Game development times are getting longer, and R&D costs are growing faster than ever before. The industry has reached the point where powerful new tools are needed to break these trends and enable publishers to release new titles to market faster. Due to the increased size of builds and the sprawling scale of modern dispersed development teams, the challenge for game developers and DevOps has never been greater. They've reached the point where legacy systems and tools can no longer keep up to handle the content demands.

Now with Resilio’s breakthrough capabilities for the movement of large files, over existing infrastructure, the delivery of builds to development, test facilities, and global partner sites can be streamlined, keeping release schedules on-track, while saving time and money. Once the delivered build is local, the Resilio solution accelerates distribution inside each facility, delivering near instantaneous and concurrent access regardless of team or build size and without adding additional local bandwidth and infrastructure.

Challenges & Solutions Review

Game development is changing in ways that make distribution of builds increasingly difficult. It is common for multiple teams to participate in the development process to be located in remote locations. CI/CD practices mean that builds are distributed more frequently, stressing distribution systems and creating much greater data loads on key infrastructure. Finally, as the gaming experience becomes increasing richer, the size of the builds is growing by orders of magnitude.

To better understand the challenges modern DevOps teams are facing, it helps to first take a look at the existing solutions in common use, in the light of a real common scenario: Distributing Builds to 1000s of endpoints in multiple disperse locations. Then, at the end of this section, we’ll explore how Resilio Connect overcomes all hurdles, to deliver the most reliable & fastest file distribution solution, to streamline daily CI/CD workflows.

Simple File Transfer Solutions

Unreliable at Scale

At the atomic level, build distribution is simply moving large files from one location to another, over and over again. With this view, it is not surprising that early systems would be built using common and simple file transfer tools like FTP, scp, curl, wget and Robocopy.

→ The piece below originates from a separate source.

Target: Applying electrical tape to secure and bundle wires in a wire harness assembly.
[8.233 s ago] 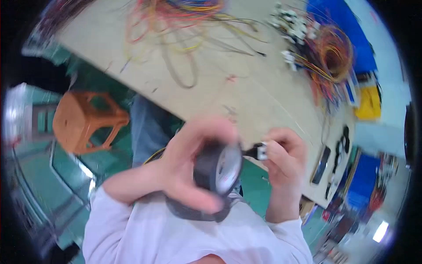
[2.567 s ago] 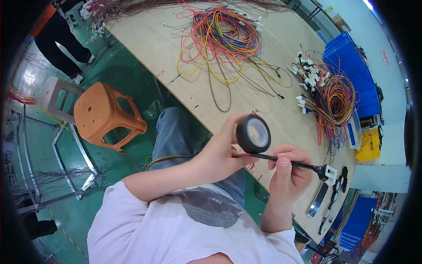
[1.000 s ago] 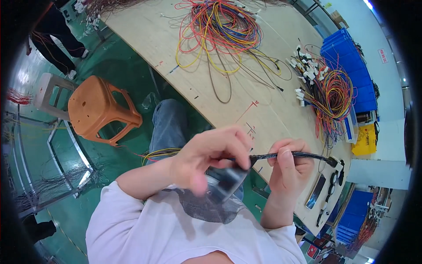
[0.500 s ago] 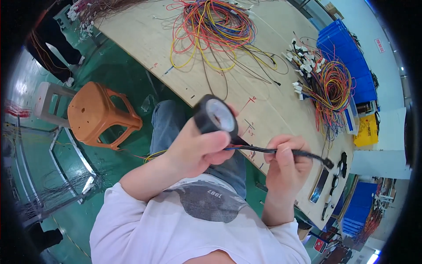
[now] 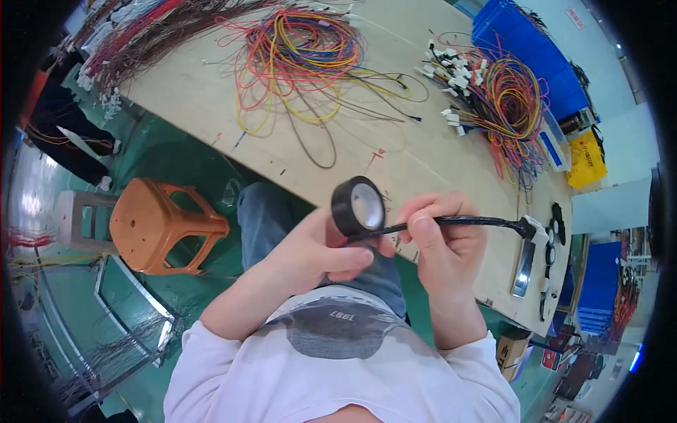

These simple tools are far from state of the art and most eventually prove inadequate and are not easily scalable. All are based on TCP or rely on the client-server architecture. As a transport protocol, TCP can be challenged when distances between development facilities grows or when connecting networks are not the best quality, both eventually leading to slow distribution times. The client-server architecture suffers at scale and requires expensive infrastructure to overcome these limitations, or the result is again slow distribution times and limitations on concurrent access to reduce demand. Furthermore, these tools lack even basic data awareness and manageability functions, which means more work for DevOps to build and manage the scripts necessary to operate them.

All of these challenges are exacerbated when the number of development centers and the distance between them grows. Further pressure mounts when the size of the build and/or the size of the team that needs access grows. Unfortunately, all of these trends are unrelenting when it comes to modern game development, rendering these common tools obsolete.

RSync

Not Ideal For Large-Scale Distribution to Many Locations Over Long Distances

To help with manageability and the lack of data awareness in the simple tools above, many teams turn to rsync. With delta encoding, deduplication and the ability to detect changes and keep data in sync, this tool improves efficiency and manageability.

Rsync is a point-to-point solution and operates over TCP which inherently limits the ability to scale and with poor error recovery is not ideal large-scale distribution over vast distances and many locations common to game development.

WAN Optimization Tools

Performs Poorly at Scale & Costly to Maintain

To overcome latency and packet loss issues inherent with transferring data over long distances, some companies deploy WAN Accelerators in every facility. These products help with the TCP limitations in rsync and other simple file transfer tools and while expensive, are useful in point to point configurations between two facilities.

However, limitations are incurred when the number of facilities needing data grows beyond two. The capacity and effectiveness of the WAN Accelerator is effectively divided by the number of locations. If you have 10 facilities, the WAN Accelerator is only 10% as effective as a point to point configuration, since it has to repeat the same data transfer 10 times. They are also quite costly to maintain.

DFS

Suffers at Scale & Requires Expensive Investment In Infrastructure

DFS is a complex distributed file system across all locations to maintain a consistent and coherent view of all of the build data. While seamless consistency is a clear byproduct, these configurations also suffer at scale. Again, TCP and a lack of data awareness means the solutions are inefficient and suffer over distances without WAN Acceleration.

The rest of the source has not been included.